Some details vary, but the overall outline is the same as the House bill, which Trump initially applauded then admitted was "mean, mean, mean." It starts with a massive tax cut for the rich, which is balanced out by cutting subsidies and Medicaid, and it's stacked so that the tax breaks are retroactive while the service cuts are phased in over several years -- maybe you'll forget who caused them? While the CBO hasn't had time to score it yet, the advertised hope was that the number of people losing their insurance could be reduced from 23 to 20 million. Trump's campaign promises of cheaper policies, lower deductibles, and better coverage are still jokes.

Not surprisingly, the far right attacked the bill first, wanting to make it even meaner.
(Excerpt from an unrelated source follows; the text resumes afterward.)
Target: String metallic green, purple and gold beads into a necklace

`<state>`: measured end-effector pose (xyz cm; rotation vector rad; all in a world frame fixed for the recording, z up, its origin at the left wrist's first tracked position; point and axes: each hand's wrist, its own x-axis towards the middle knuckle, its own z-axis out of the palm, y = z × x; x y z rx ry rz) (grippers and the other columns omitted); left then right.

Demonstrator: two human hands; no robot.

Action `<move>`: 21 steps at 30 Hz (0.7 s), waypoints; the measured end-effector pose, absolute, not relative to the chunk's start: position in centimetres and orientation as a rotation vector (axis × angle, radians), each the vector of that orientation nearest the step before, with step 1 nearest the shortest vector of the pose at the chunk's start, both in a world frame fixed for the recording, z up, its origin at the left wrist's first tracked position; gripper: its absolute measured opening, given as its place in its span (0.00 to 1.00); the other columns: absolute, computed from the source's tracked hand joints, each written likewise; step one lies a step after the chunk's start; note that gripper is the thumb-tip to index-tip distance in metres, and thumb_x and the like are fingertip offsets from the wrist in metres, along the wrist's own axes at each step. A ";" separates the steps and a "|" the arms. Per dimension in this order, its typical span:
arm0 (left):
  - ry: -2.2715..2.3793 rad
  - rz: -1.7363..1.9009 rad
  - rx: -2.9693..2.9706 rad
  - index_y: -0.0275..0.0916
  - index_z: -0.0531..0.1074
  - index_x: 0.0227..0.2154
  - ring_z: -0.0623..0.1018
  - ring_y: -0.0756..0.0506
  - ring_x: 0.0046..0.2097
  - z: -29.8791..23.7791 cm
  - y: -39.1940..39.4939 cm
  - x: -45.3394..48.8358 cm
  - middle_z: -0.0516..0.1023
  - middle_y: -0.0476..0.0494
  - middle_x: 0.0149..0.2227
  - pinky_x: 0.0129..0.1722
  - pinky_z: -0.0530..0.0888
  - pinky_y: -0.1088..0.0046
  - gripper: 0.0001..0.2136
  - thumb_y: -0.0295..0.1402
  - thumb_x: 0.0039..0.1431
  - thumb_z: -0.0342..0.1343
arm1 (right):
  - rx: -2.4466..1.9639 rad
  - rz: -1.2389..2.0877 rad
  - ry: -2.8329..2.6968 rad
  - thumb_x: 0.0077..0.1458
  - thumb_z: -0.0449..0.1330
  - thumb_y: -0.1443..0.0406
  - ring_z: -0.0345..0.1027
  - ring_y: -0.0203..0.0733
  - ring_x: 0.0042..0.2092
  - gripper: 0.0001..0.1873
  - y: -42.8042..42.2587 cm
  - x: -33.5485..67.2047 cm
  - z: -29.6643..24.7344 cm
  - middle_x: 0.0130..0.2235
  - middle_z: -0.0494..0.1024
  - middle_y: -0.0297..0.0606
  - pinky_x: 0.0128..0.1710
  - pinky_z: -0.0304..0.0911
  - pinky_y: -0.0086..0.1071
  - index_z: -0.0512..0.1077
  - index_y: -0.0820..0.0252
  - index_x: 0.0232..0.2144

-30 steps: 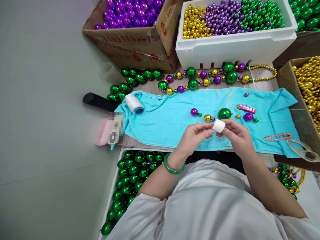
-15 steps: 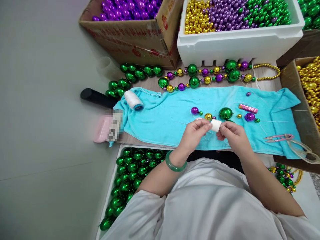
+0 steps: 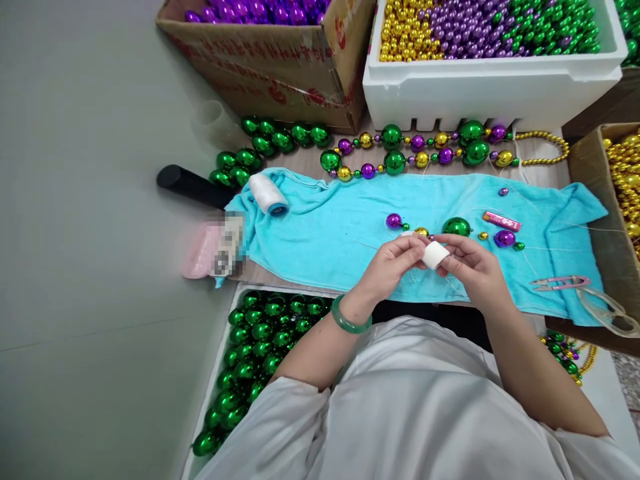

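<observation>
My left hand (image 3: 397, 263), with a green bangle (image 3: 350, 317) on its wrist, pinches a small white piece (image 3: 435, 255) that looks like tape. On its other side my right hand (image 3: 470, 270) has its fingers closed on the same piece. Both hands are over a turquoise towel (image 3: 325, 227). Just beyond them lie a large green bead (image 3: 457, 227), a gold bead (image 3: 421, 233) partly hidden by my fingers, and a purple bead (image 3: 393, 221). Thin thread trails on the towel below the hands.
Thread snips (image 3: 560, 283) and a pink lighter (image 3: 501, 221) lie right; a thread spool (image 3: 269, 195) lies left. Behind are a bead necklace (image 3: 395, 162), a white foam box (image 3: 480, 93) of small beads and a cardboard box (image 3: 270, 73). Green beads (image 3: 263, 330) fill a tray at lower left.
The white piece has tilted and moved slightly right and down in the view. The right fingers have shifted around it, their tips now further over its far edge. The view has shifted slightly.
</observation>
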<state>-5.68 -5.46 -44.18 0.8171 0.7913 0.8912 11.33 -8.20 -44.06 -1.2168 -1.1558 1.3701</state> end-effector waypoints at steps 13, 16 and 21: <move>0.703 0.895 0.906 0.40 0.77 0.39 0.75 0.50 0.40 -45.7 -4.6 -6.3 0.78 0.46 0.40 0.43 0.71 0.76 0.16 0.36 0.46 0.70 | -1.289 0.436 -1.960 0.59 0.58 0.68 0.68 0.39 0.34 0.13 -8.2 11.0 -42.0 0.33 0.73 0.38 0.32 0.66 0.32 0.71 0.58 0.48; 0.686 0.898 0.843 0.40 0.77 0.39 0.75 0.51 0.39 -45.8 -4.8 -6.2 0.78 0.47 0.39 0.41 0.72 0.76 0.16 0.36 0.46 0.70 | -1.236 0.699 -1.824 0.57 0.61 0.67 0.66 0.37 0.33 0.14 -8.2 11.0 -42.1 0.32 0.71 0.35 0.32 0.66 0.31 0.71 0.56 0.47; 0.681 0.824 0.670 0.38 0.76 0.39 0.76 0.50 0.36 -45.7 -5.0 -6.1 0.78 0.47 0.37 0.37 0.74 0.75 0.20 0.38 0.42 0.72 | -1.199 1.165 -1.456 0.54 0.65 0.61 0.65 0.36 0.32 0.15 -8.0 11.4 -42.4 0.30 0.69 0.33 0.30 0.64 0.31 0.73 0.57 0.44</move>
I read one piece that said AFP (the Koch network campaign operation) was angling for two amendments: one is to free insurance companies from minimum coverage regulation -- the effect will be to let them sell fraudulent policies which don't cover many costs so will lead to many more bankruptcies; the other is for more "health savings accounts" -- a tax dodge only of interest to the rich. As you may recall, Ryan's House bill originally failed to get a majority, but while you heard some grumbling from "moderates" that the bill went too far, the winning margin actually came from the far right after Ryan agreed to make the bill more draconian. The Kochs are looking for the same dynamic in the Senate.
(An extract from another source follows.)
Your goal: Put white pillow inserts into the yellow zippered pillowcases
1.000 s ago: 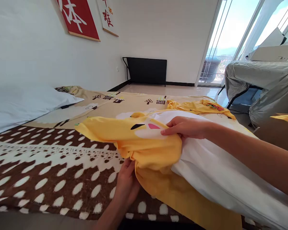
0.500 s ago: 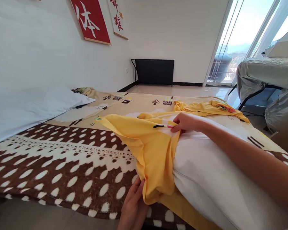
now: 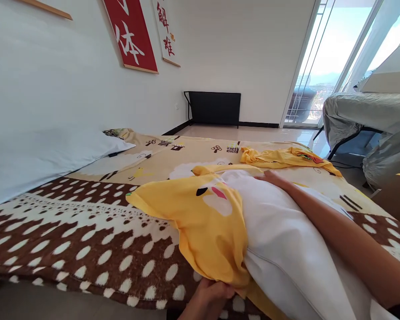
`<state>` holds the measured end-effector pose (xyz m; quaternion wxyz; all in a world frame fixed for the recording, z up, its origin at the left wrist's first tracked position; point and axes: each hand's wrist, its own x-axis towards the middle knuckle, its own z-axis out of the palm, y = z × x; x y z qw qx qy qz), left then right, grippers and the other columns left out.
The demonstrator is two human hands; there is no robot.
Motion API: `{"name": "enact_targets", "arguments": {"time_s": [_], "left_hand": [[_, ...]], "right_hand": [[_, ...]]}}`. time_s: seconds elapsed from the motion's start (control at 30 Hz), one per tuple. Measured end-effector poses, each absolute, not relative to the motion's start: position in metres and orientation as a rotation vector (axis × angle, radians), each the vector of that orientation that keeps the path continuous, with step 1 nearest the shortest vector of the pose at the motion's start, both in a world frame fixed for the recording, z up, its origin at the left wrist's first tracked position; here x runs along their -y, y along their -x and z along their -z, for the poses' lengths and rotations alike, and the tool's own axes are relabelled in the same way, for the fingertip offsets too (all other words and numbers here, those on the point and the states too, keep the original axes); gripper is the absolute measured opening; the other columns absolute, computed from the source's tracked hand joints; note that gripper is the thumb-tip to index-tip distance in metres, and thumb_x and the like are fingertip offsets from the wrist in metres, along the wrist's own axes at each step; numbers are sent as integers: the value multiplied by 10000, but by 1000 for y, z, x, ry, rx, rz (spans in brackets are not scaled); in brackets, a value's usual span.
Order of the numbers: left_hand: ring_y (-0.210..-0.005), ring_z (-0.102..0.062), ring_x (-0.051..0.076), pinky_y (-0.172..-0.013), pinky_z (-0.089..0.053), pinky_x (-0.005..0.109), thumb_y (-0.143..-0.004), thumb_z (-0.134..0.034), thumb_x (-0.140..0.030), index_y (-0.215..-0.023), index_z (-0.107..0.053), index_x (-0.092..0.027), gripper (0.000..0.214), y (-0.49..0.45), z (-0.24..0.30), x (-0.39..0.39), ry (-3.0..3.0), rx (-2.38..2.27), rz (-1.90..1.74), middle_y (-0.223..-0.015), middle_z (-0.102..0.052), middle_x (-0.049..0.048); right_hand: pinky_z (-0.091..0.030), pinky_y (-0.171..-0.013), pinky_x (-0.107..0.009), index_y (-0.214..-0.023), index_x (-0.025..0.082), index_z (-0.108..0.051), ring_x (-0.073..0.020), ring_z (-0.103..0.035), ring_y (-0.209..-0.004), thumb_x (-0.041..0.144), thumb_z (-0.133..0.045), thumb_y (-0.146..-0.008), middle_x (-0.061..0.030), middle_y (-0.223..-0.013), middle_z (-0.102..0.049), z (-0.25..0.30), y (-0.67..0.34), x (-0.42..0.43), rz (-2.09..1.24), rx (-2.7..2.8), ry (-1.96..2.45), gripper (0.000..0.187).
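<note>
A yellow pillowcase (image 3: 213,240) with a black and pink printed patch covers the left end of a plump white pillow (image 3: 286,235). My left hand (image 3: 210,298) is closed on the near lower edge of the pillowcase. At the far side of the pillow, my right hand (image 3: 270,177) is closed on the far edge of the same pillowcase, its fingertips partly hidden. The pillowcase's left corner lies loose over the blanket, and the right part of the pillow is bare white.
Beneath everything lies a brown, white and beige patterned blanket (image 3: 96,240). Another white pillow (image 3: 53,155) is against the left wall. A second yellow cloth (image 3: 286,158) lies crumpled at the far right. Plastic-covered furniture (image 3: 366,111) stands beyond the bed.
My right hand has moved from the pillowcase's upper fold to the far side of the pillow. My left hand has shifted right and down, and the pillowcase's printed patch is spread flatter.
</note>
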<state>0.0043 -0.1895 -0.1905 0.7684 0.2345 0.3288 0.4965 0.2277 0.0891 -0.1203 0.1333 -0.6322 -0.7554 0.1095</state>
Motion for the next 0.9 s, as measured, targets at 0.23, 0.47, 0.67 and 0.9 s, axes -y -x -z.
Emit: {"name": "enact_targets", "arguments": {"time_s": [0.23,0.47,0.67,0.9], "left_hand": [[-1203,-502,301,-1081,-291,433,-716,-610,-297,-1052,-691,-151,376,-73,177,141,-821,-600,-905,-1159,-660,96],[-872,-653,254,-799,-480,335,-767,-584,-314,-1030,-708,-203,312,-90,152,125,-1762,-675,-456,-982,-723,67],[-728,-582,175,-726,-435,284,-862,-456,-292,-769,-636,-157,244,-22,91,69,-2202,-1055,-1401,-769,-655,73],[-1329,-332,268,-1026,-339,395,-747,-665,-399,-1308,-354,-194,674,31,77,-63,-1482,-1116,-1933,-1455,-323,163]], "right_hand": [[-371,-718,-331,-935,140,-639,-260,-588,-894,457,-452,-866,-139,-920,-675,21,-233,-48,405,1957,1818,374],[-314,-720,-363,-853,75,-626,-182,-537,-730,355,-327,-881,-106,-671,-570,-45,-296,-11,1224,1605,1360,411],[-391,-739,-398,-775,229,-485,-220,-504,-676,407,-479,-716,-66,-652,-490,31,-366,-9,1261,1581,1081,188],[-440,-749,-403,-851,232,-408,-240,-557,-756,379,-574,-673,-70,-772,-535,119,-414,-8,1098,1836,1034,285]]}}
This should be a field day for the Democrats, but as Matthew Yglesias points out, The health bill might pass because Trump has launched the era of Nothing Matters politics. I've found two things especially disturbing in the last week: one is how shamelessly Republicans are lying about their bill; the other is how the media has been falling for the line that this bill is a test of whether Trump and the Republicans are able to deliver on their campaign promises. The obvious counter to the latter is that there are a lot of very dumb things Trump campaigned for that he cheerfully forgot once elected.


When I started this I didn't plan on writing this much, least of all about McConnell-Miscare, though I thought I might mention something about Russia -- not the hacking scandal (which regardless of how bad it was pales in comparison to what the Republicans have been doing in state legislatures to suppress votes) but about the dangerous games of chicken our respective air forces have been playing (for some on this, and more on health care, see Yglesias' The most important stories of the week, explained). I should also point you to Seymour M Hersh: Trump's Red Line, on Trump's escalation of the Syria War, which directly led to the later conflicts with Russia.
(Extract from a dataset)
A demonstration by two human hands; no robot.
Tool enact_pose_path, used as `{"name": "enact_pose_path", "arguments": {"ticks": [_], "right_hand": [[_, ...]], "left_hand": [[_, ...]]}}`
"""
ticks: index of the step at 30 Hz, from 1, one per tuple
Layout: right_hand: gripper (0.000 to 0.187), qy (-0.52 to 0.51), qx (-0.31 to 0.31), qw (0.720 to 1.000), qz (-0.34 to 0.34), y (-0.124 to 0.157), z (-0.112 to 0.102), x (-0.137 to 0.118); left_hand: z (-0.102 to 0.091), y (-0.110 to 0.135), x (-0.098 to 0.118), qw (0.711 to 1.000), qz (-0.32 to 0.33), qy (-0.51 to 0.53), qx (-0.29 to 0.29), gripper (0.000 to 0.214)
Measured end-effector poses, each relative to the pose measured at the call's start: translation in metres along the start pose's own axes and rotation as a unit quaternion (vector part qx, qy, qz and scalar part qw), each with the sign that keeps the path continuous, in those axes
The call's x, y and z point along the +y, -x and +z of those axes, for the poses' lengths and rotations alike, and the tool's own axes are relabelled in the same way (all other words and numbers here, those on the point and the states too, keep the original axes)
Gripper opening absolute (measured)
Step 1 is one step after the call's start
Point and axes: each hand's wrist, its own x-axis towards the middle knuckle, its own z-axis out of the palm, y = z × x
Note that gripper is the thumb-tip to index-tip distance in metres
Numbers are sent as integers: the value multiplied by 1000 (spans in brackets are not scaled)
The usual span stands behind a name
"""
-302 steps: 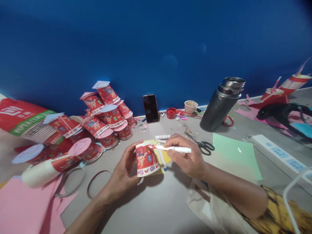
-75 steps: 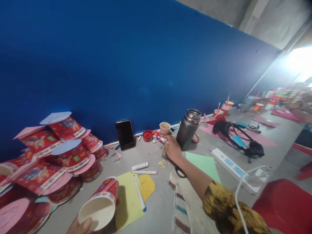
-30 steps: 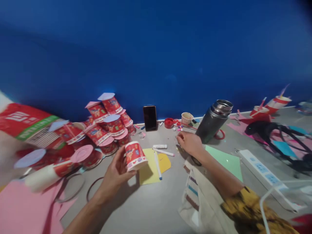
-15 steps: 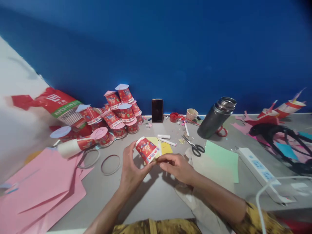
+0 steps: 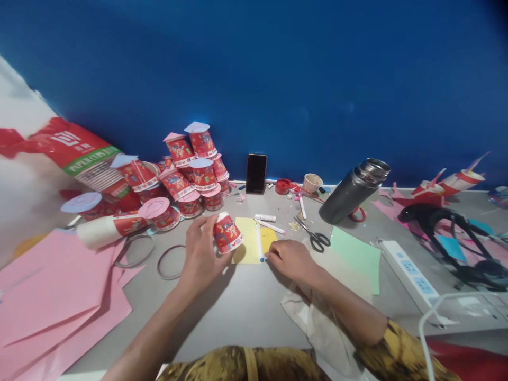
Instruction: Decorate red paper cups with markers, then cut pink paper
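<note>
My left hand (image 5: pixel 204 248) grips a red printed paper cup (image 5: pixel 227 234), tilted and upside down, with a patterned band round its wide rim. Beyond and to the right of the cup lies a sheet of yellow paper (image 5: pixel 246 246). A white marker with a blue end (image 5: pixel 259 241) rests on that sheet. Close to the marker's blue end is my right hand (image 5: pixel 289 258), its fingers curled in; whether anything is in them is hidden. Another white marker (image 5: pixel 265 217) and a pink-tipped marker (image 5: pixel 270 226) lie just behind.
Stacked red cups with paper discs (image 5: pixel 202 174) stand at back left, beside pink paper sheets (image 5: pixel 51 286). A phone (image 5: pixel 256 173) leans on the wall. Scissors (image 5: pixel 317 241), a dark flask (image 5: pixel 351 193), green paper (image 5: pixel 357 256) and a power strip (image 5: pixel 410 272) lie right.
My left hand has moved left with the cup, which is turned more upright. My right hand has come away from the cup's rim, and its fingers have curled in.
</note>
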Motion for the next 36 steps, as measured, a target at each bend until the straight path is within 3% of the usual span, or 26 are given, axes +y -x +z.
{"name": "enact_pose_path", "arguments": {"ticks": [6,8,10,11,13,15,16,19,21,23,25,27,29,31,36], "right_hand": [[32,54,-10,998,12,-11,-6,-16],[38,64,-3,998,12,-18,-3,-21],[43,69,2,997,17,-25,3,-25],[45,68,2,997,21,-27,7,-26],[45,61,1,998,31,-31,13,-26],[39,50,0,998,41,-33,18,-24],[36,44,-1,998,44,-33,20,-22],[31,30,-3,998,53,-33,20,-17],[31,23,-3,998,57,-33,20,-13],[33,14,3,998,60,-32,19,-9],[37,2,13,998,58,-33,20,-4],[37,-16,23,998,48,-33,21,0],[27,-32,29,999,32,-34,24,5],[15,-38,32,999,21,-35,26,8],[16,-51,62,995,55,-37,24,16]], "left_hand": [[-2,-28,-6,999,12,-30,-5,90],[-5,-34,-8,1000,-22,7,-11,90],[-5,-36,-7,988,-105,110,-19,92],[-4,-35,-6,968,-165,188,-26,91],[0,-32,-4,896,-276,344,-46,85],[7,-28,-2,829,-337,441,-67,75],[10,-26,0,811,-348,464,-73,72],[20,-22,5,794,-355,488,-70,69],[26,-20,7,796,-350,491,-60,74],[30,-17,8,818,-329,470,-47,84],[31,-15,5,880,-265,392,-25,90],[29,-14,1,952,-155,262,-1,86],[25,-14,-3,989,-51,140,6,83],[22,-15,-3,998,7,70,-7,87],[33,-19,10,995,79,-6,-55,93]]}}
I have little doubt that had technology permitted I could have built a list of links to major Trump scandals and other misdemeanors this week, as I have every week since inauguration. If you need a reminder of the price Americans are paying for having hated Hillary Clinton and the Democrats so much that they figured they had nothing to lose by turning the federal government over to a bunch of con men and crooks, you're free to look at my posts (most of which portend the future more than they examine the past):

I don't know whether the Roundup will continue (although I'll probably file some links in the notebook for possible future reference). Feels like I'm shouting into the void. I often think back to an essay I read as a teenager, by R.D. Laing, called "The Obvious": his point was that everyone has their own idea of what's obvious, a condition which in no way undermines our conviction of its obviousness. My writing starts with a number of principles which I think I can justify but really just seem obvious to me. If you share them, you will like what I have to say, and if not, you won't. Clearly, a lot of people don't, and I have no idea how to get to them. And while I'm not necessarily writing for those who don't understand (or care), it's not very gratifying when they don't.